3. I trattamenti antiparassitari preventivi commercializzati per gli animali da compagnia offrono una protezione completa contro le dermatozoonosi parassitarie?
I moderni antiparassitari esterni, in particolare quelli a base di isoxazoline, avermectine o milbemicine, offrono un’eccellente protezione contro la maggior parte degli ectoparassiti responsabili di dermatozoonosi (pulci, sarcopti, notoedri, cheyletielle). Tuttavia, la loro efficacia non è assoluta e dipende da molteplici fattori: aderenza al trattamento, copertura dello spettro parassitario, resistenze emergenti, peculiarità individuali. Inoltre, questi trattamenti generalmente non offrono protezione contro le dermatozoonosi fungine, batteriche o virali. È quindi necessario un approccio preventivo globale, che combini il trattamento antiparassitario, un’igiene adeguata e una regolare sorveglianza veterinaria.

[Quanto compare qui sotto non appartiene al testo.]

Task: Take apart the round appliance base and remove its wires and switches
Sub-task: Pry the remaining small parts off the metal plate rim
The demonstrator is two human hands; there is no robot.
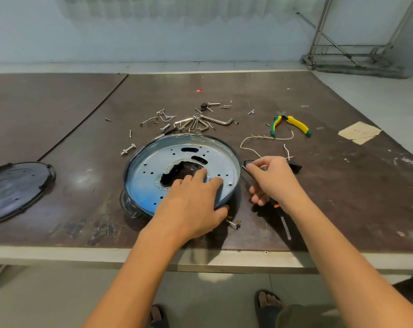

4. Quale condotta tenere di fronte a un animale che presenta lesioni cutanee in un ambiente familiare con persone immunocompromesse?
In questa situazione ad alto rischio, si impongono diverse misure: consultazione veterinaria immediata per una diagnosi precisa, isolamento temporaneo dell’animale in una stanza dedicata fino alla risoluzione delle lesioni, uso di guanti durante le manipolazioni necessarie, disinfezione rigorosa delle superfici di contatto e rafforzamento dell’igiene delle mani. A seconda della diagnosi stabilita e del grado di immunosoppressione della persona interessata, possono essere prese in considerazione misure più rigorose, sempre in consultazione tra il veterinario e il medico curante. In alcuni casi particolari che coinvolgono agenti altamente patogeni come Sporothrix schenckii in un paziente gravemente immunocompromesso, può essere necessaria una separazione temporanea.
5. L’aumento dei casi di dermatozoonosi osservato negli ultimi decenni riflette una reale emergenza o semplicemente una migliore individuazione?
L’apparente evoluzione dell’incidenza delle dermatozoonosi deriva probabilmente da una combinazione di fattori. Da un lato, i progressi diagnostici e la crescente consapevolezza dei professionisti della salute consentono una migliore identificazione dei casi. D’altra parte, diversi fattori favoriscono una vera e propria emergenza: aumento del numero di animali da compagnia e intensificazione dei contatti fisici, moltiplicazione dei viaggi internazionali che facilitano la circolazione di nuovi patogeni, crescita delle popolazioni immunocompromesse più vulnerabili a queste infezioni, modificazioni ambientali che influenzano i cicli parassitari e comparsa di resistenze ai trattamenti antiparassitari. Un approccio epidemiologico rigoroso, che associ medicina umana e veterinaria, è necessario per quantificare precisamente queste tendenze e adattare le strategie preventive.